**Exercise instructions:**
Your task is to copy each line of the listing that contains the word "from".
━━━━━━━━━━━━━━━━━━━━
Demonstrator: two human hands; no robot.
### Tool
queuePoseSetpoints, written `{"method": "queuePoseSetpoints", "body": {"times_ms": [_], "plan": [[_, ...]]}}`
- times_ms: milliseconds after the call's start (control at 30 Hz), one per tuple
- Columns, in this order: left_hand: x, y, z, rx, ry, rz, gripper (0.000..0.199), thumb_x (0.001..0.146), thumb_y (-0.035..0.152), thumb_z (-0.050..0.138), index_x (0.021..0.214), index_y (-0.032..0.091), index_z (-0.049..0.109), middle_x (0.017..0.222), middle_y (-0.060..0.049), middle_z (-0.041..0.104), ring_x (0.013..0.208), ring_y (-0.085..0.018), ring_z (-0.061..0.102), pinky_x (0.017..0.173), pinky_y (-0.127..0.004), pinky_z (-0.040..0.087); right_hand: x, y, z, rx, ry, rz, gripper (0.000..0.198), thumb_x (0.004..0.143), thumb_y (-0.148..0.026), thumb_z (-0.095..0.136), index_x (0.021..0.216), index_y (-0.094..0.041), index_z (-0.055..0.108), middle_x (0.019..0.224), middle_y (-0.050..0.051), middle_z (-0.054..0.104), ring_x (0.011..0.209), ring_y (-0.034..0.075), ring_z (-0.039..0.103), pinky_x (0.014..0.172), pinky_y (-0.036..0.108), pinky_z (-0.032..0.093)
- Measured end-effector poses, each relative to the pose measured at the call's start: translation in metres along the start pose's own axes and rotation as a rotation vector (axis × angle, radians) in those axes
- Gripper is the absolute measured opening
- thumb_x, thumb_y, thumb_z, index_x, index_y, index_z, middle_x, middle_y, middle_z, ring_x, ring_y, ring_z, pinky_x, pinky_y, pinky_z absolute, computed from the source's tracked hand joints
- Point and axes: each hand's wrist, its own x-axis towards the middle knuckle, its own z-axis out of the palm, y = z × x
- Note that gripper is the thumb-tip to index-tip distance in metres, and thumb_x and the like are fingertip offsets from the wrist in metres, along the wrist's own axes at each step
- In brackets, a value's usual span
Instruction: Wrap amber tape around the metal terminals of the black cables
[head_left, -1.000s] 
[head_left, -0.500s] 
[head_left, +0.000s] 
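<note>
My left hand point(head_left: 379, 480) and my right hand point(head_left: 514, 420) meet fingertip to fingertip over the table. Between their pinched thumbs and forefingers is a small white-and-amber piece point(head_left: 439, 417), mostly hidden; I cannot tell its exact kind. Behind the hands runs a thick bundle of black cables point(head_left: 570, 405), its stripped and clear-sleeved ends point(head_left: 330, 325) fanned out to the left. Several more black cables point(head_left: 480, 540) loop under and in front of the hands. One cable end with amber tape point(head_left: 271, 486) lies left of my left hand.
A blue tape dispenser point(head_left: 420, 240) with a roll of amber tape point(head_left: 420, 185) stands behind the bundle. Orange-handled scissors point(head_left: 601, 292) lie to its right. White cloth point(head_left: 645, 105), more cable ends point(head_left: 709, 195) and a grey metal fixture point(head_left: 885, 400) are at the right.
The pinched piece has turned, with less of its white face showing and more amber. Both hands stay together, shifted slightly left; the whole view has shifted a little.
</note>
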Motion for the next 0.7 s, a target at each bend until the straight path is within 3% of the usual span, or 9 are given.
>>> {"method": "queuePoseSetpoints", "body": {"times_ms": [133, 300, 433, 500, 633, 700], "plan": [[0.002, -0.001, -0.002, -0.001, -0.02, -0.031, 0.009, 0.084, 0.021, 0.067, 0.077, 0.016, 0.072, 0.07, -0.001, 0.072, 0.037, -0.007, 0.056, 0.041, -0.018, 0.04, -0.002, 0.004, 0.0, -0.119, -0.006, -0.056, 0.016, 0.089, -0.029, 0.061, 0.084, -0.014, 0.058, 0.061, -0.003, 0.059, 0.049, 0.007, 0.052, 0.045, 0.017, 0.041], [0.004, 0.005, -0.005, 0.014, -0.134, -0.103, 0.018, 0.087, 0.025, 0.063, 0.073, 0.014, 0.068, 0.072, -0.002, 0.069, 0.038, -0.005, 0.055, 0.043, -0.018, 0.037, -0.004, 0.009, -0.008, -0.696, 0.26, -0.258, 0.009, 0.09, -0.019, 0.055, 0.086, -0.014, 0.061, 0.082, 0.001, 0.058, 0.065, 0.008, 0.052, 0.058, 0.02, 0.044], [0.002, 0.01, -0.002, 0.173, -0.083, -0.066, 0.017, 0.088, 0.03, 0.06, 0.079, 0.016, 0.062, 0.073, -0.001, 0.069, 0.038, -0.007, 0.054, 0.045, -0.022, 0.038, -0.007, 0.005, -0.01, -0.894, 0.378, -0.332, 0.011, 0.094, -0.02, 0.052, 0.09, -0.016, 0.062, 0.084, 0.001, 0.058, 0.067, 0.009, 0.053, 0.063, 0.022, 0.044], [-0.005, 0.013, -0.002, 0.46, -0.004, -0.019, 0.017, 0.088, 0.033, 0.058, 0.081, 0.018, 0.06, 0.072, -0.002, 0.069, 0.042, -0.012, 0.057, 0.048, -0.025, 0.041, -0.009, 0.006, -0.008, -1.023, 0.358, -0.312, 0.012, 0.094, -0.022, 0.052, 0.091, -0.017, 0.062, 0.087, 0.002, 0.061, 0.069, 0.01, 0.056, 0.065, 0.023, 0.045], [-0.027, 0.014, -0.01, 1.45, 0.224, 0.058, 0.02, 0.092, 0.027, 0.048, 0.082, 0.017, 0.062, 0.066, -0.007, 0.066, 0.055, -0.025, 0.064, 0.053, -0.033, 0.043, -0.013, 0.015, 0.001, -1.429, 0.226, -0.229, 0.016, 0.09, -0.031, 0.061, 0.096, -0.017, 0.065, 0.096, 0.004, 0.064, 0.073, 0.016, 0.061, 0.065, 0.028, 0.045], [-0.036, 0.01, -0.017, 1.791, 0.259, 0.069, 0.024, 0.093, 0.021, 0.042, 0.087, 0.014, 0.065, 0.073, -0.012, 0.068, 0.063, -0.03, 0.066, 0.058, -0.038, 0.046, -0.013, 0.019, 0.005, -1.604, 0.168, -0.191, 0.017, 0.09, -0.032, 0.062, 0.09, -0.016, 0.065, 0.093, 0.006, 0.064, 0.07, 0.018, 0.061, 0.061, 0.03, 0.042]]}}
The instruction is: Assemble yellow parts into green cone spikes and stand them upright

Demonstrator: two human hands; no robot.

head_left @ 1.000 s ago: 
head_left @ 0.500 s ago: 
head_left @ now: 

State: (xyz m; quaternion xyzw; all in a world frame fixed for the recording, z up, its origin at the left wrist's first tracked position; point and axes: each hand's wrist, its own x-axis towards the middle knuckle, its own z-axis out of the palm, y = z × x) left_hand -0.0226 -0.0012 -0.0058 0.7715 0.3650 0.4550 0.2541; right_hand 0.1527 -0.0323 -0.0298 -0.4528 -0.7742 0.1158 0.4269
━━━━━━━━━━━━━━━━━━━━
**Expected answer:**
- thumb_x, thumb_y, thumb_z, index_x, index_y, index_z, middle_x, middle_y, middle_z, ring_x, ring_y, ring_z, pinky_x, pinky_y, pinky_z absolute, computed from the source's tracked hand joints
- Note that gripper is the thumb-tip to index-tip distance in metres, and thumb_x and the like are fingertip offsets from the wrist in metres, along the wrist's own axes at each step

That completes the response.